When a C atom decays, it emits a beta particle, which can be counted in a gas by the electrical pulse it generates.
In 1977, as already mentioned, two papers (Nelson et al., 1977 and Bennett et al., 1977) were published simultaneously in Science, reporting on the development of such a method, which added a particle accelerator into the mass spectrometer to produce an accelerator mass spectrometer.

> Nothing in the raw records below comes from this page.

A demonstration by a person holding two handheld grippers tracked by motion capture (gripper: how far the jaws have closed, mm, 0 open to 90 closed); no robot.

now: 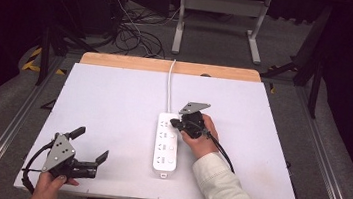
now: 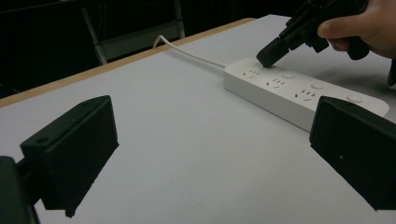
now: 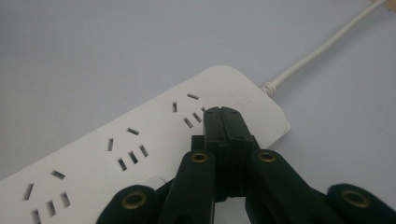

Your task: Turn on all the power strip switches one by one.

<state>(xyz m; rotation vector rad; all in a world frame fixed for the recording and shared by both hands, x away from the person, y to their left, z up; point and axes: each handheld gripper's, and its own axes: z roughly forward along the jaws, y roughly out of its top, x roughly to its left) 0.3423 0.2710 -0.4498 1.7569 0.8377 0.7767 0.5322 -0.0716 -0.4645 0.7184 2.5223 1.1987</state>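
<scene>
right black two-jaw gripper [image 1: 175,123] with its jaws pressed together, holding nothing, tip down on the far end of the long white plastic power strip [image 1: 166,146].

left black two-jaw gripper [image 1: 91,148] sits near the table's front left corner with jaws spread wide and nothing between them, well apart from the strip, with a broad bare stretch of white tabletop [image 1: 113,102] between. the strip lies lengthwise right of the table's middle, its white cable [image 1: 169,86] running off over the wooden far edge [image 1: 168,67]; open room lies to its right too. the right gripper view shows the closed tip beside the end socket's slots, near the cable joint; the left gripper view shows round buttons beside each socket group. the strip is clean, with rounded corners.
</scene>
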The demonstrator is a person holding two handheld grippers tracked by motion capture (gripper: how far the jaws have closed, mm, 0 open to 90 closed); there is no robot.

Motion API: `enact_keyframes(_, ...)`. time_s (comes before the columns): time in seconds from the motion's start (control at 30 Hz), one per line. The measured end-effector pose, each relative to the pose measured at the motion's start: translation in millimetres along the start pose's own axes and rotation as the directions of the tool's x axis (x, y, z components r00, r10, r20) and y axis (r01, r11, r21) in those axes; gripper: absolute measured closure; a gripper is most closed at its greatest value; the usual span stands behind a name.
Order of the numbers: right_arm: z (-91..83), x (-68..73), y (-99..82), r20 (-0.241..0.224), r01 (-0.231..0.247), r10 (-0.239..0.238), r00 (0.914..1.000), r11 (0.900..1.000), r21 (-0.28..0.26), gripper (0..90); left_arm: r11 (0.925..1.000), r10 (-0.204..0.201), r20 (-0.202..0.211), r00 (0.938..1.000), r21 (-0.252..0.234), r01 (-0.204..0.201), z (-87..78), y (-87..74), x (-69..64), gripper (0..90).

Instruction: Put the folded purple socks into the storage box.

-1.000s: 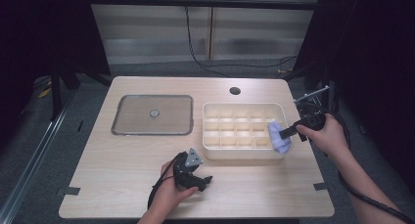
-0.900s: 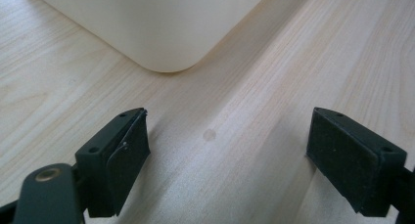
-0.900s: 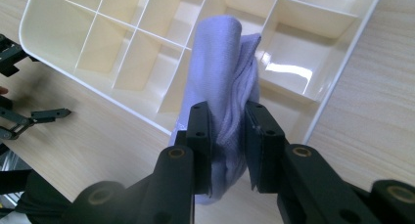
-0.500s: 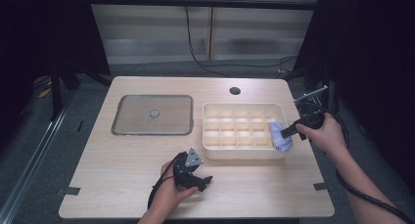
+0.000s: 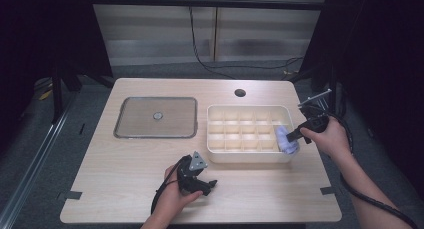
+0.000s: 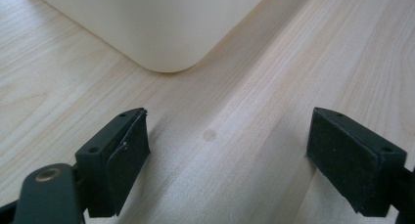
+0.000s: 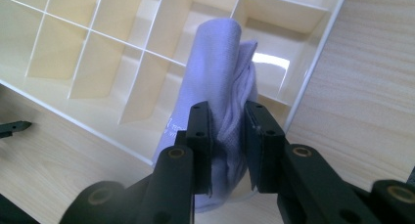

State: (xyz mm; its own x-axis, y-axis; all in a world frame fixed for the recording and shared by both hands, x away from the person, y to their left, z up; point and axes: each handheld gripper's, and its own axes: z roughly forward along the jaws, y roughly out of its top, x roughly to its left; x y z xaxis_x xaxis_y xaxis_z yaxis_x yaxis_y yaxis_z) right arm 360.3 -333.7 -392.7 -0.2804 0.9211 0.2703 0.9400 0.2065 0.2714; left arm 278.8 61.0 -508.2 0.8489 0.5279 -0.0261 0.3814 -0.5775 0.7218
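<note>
One lilac cloth (image 7: pixel 222 82) sat pinched in the right gripper (image 7: pixel 227 131) over one divided tray (image 5: pixel 248 110). The left gripper (image 6: pixel 227 150) gaped wide, empty, on one table (image 5: pixel 150 159)

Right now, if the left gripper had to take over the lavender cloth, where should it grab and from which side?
Probably the free rolled end of the lavender cloth, from above. The right gripper is shut on its lower end, and the roll leans over the divided tray's near right compartments, so only that end looks free. The left gripper is open.
</note>
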Motion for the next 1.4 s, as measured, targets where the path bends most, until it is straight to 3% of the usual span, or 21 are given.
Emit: enact_keyframes(1.4,17.0,-3.1,-5.0,0.038,0.032,-0.033,0.9987,0.9989,0.034,74.2,1.0000,-0.003,-0.002,1.0000,-0.002,0.003,0.0,-0.2,-0.4,15.3)
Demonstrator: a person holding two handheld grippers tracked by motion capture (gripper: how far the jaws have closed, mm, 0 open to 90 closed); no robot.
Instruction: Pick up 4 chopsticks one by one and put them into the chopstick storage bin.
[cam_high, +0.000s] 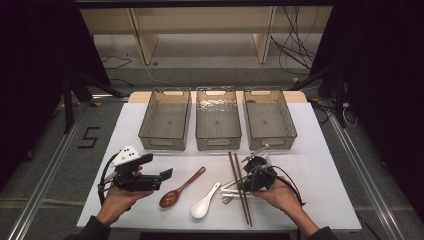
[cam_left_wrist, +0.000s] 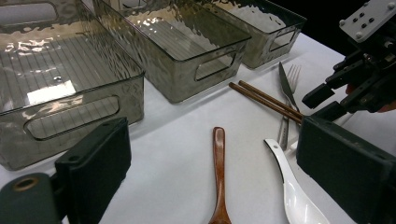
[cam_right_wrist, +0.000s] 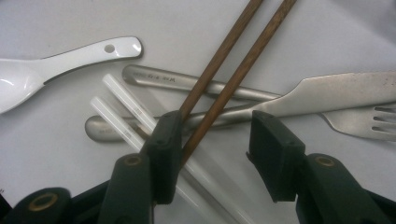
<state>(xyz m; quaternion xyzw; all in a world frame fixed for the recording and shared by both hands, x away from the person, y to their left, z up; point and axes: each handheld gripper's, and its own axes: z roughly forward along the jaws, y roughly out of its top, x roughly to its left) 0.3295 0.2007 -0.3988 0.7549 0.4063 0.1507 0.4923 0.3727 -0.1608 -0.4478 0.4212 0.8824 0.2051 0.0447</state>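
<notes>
The right gripper (cam_right_wrist: 212, 156) stood partly open over the cutlery pile at five o'clock, jaws straddling the brown chopsticks (cam_right_wrist: 233, 60) (apparently to pinch them), holding nothing, while the left gripper (cam_high: 150, 176) waited wide open and empty at eight o'clock beside the wooden spoon (cam_high: 181, 189).

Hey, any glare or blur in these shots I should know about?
Left gripper view: bright glare patches on the nearest clear ribbed plastic bin. Right gripper view: jaws near the lens look soft, the brown wooden chopsticks sharp. High view: surroundings dark, the white table evenly lit.
</notes>
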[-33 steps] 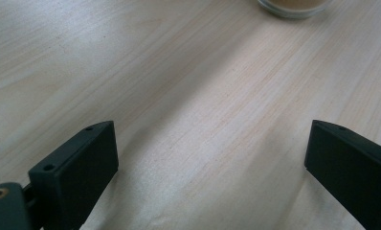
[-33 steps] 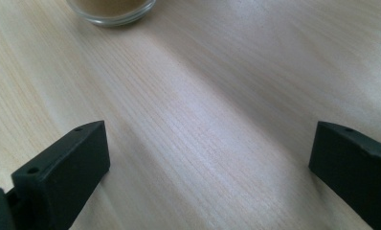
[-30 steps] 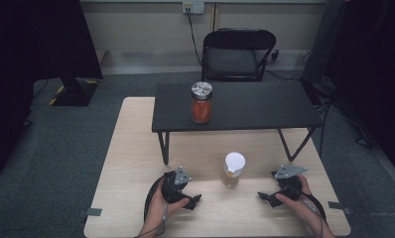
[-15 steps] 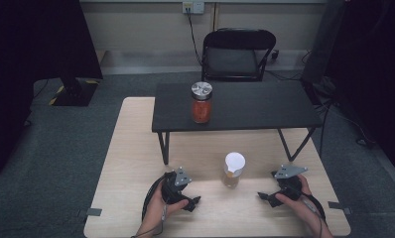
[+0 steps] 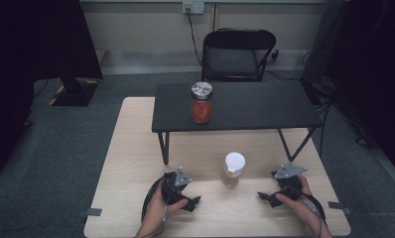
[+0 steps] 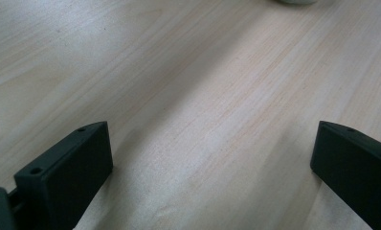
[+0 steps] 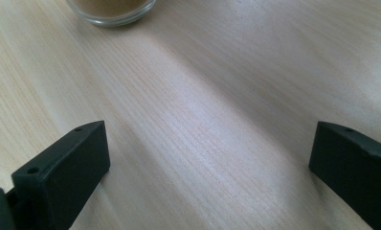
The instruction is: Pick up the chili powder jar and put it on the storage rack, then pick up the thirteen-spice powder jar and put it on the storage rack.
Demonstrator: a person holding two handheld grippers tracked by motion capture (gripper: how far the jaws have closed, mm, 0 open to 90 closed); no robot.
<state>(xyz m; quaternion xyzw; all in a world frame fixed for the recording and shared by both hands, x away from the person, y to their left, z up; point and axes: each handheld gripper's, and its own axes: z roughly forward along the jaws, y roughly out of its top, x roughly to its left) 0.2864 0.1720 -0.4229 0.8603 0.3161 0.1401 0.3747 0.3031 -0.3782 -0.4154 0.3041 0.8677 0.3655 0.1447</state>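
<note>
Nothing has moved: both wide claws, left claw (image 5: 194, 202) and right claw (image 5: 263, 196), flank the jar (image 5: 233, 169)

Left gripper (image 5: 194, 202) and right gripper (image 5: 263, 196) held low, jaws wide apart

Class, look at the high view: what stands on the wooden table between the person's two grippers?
A white-lidded jar of brownish contents stands between the left gripper and right gripper, slightly farther from the person; the high view shows it.
</note>
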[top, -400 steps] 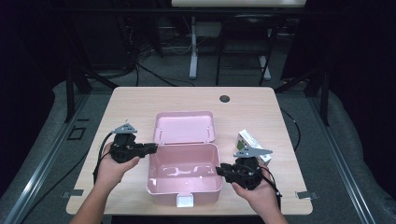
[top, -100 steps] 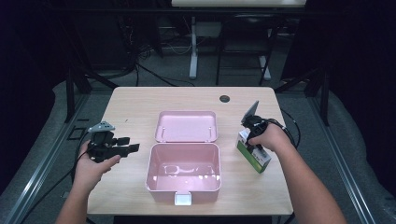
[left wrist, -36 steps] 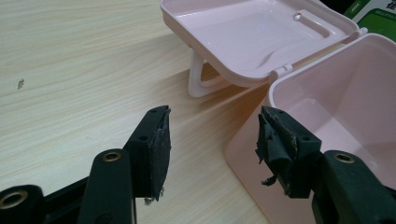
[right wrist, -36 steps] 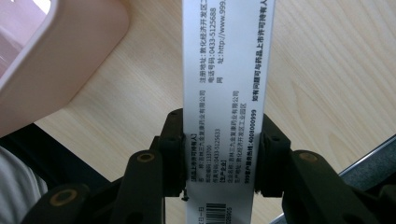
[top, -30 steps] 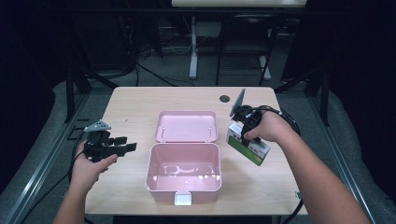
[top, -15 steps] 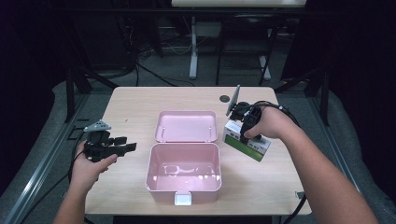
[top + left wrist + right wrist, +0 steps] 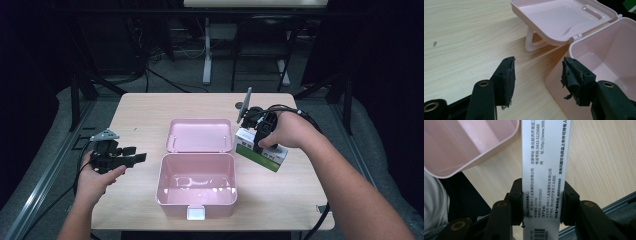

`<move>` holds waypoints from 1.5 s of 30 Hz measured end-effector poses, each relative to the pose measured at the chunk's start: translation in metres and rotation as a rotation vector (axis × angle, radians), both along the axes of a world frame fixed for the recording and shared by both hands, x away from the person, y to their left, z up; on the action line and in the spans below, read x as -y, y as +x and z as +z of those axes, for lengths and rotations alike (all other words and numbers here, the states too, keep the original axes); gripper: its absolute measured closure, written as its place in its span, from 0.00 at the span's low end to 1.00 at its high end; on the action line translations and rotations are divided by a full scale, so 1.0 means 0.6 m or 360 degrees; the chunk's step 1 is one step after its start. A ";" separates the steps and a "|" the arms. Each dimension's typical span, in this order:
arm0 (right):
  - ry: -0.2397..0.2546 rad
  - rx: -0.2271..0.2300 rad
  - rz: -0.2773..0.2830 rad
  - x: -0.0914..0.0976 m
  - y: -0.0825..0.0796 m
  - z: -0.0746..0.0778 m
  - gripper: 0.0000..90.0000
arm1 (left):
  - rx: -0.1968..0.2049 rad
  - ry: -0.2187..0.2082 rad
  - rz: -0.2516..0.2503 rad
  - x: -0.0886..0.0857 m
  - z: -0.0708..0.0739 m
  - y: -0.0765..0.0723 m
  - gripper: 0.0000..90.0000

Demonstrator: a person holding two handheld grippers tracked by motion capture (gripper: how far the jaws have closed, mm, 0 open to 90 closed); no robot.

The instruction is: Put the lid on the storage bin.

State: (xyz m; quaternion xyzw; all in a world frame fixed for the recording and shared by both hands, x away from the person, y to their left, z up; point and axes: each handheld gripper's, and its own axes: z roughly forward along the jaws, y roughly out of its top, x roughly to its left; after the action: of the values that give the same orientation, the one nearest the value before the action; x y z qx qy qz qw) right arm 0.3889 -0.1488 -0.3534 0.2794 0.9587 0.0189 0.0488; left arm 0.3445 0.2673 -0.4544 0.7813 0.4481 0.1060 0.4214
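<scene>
A green and white carton (image 7: 260,150) hangs above the table to the right of the open pink box (image 7: 197,185), tilted down toward the near side. My right gripper (image 7: 259,145) points down and is shut on it; in the right gripper view both pads press the carton's white printed side (image 7: 541,170), with the pink box's rim (image 7: 474,162) at the upper left. My left gripper (image 7: 134,157) rests low at the table's left side, open and holding nothing. In the left gripper view its jaws (image 7: 537,77) stand apart and point at the pink box's left wall (image 7: 564,82).
The pink box's lid (image 7: 200,135) lies open flat behind the body, and a white latch (image 7: 195,213) sits at its front. A small dark round object (image 7: 240,105) lies on the table's far side. The table edge (image 7: 320,200) runs close by on the right.
My right gripper has lifted the carton off the table and carried it left toward the pink box. The left gripper has stayed where it was.
</scene>
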 end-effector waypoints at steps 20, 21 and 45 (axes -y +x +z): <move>-0.0035 -0.0039 0.0275 -0.096 -0.061 0.006 0.68 | -0.0005 0.0005 -0.0009 0.001 -0.001 0.000 0.49; -0.0037 -0.0039 0.0287 -0.103 -0.064 0.006 0.68 | -0.0005 0.0006 -0.0010 0.001 -0.001 0.000 0.49; -0.0014 -0.0084 0.0494 -0.184 -0.097 0.004 0.68 | -0.0003 0.0000 -0.0005 0.000 -0.002 0.001 0.49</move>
State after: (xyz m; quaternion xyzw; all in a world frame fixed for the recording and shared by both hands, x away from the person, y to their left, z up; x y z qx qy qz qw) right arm 0.3305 -0.0387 -0.3512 0.1280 0.9914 0.0146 0.0214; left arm 0.3449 0.2675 -0.4554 0.7821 0.4472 0.1046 0.4212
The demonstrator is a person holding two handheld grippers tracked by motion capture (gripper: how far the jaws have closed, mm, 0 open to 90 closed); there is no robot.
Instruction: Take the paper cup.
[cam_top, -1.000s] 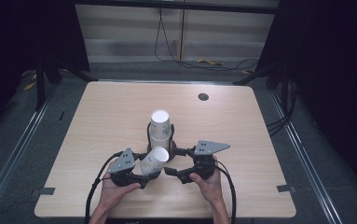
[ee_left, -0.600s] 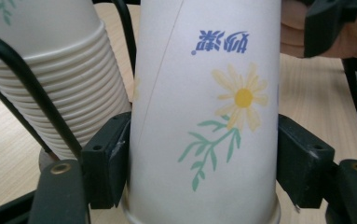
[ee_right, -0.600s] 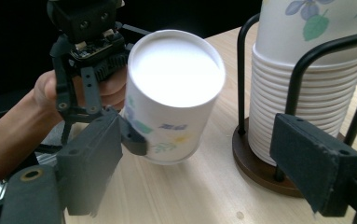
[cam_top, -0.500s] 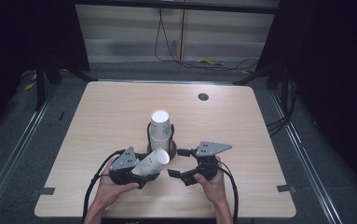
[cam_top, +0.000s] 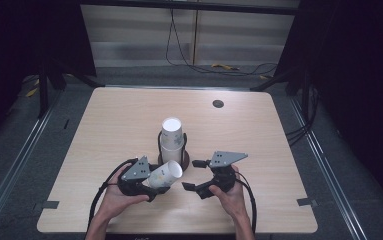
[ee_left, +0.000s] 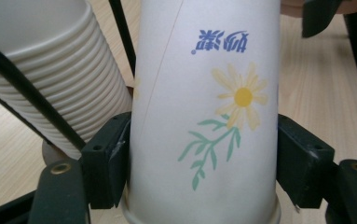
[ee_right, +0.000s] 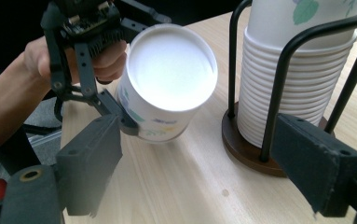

This technique has allowed the measurement of radiocarbon in samples of much less than a milligram, or more than a thousand times less material than is needed for the older counting methods.
The first attempt to use radiocarbon for dating was the work of Libby and his co-workers, 50 years ago, using counting of the decays of the radioactive isotope.This creates an error in the "raw" age of about 2 percent.Since nearly all applications where the precise age is needed require calibration, this difference is removed in the calibration process]. Accelerator mass spectrometry (AMS) is a technique for direct measurement of the concentration of radioisotopes.A radiocarbon measurement can be obtained on a sample of ~0.5 mg of carbon, and measured to 40 years in uncalibrated radiocarbon age in a measurement time of 3040 minutes on each sample.
Search for uses of mass spectrometry in carbon dating:
Carbon-14 is produced in the upper atmosphere by nuclear reactions induced by cosmic rays on nitrogen (see Fig. Nearly all the carbon in the atmosphere is present as carbon dioxide (CO in the atmosphere maintains an equilibrium with the biosphere and the oceans.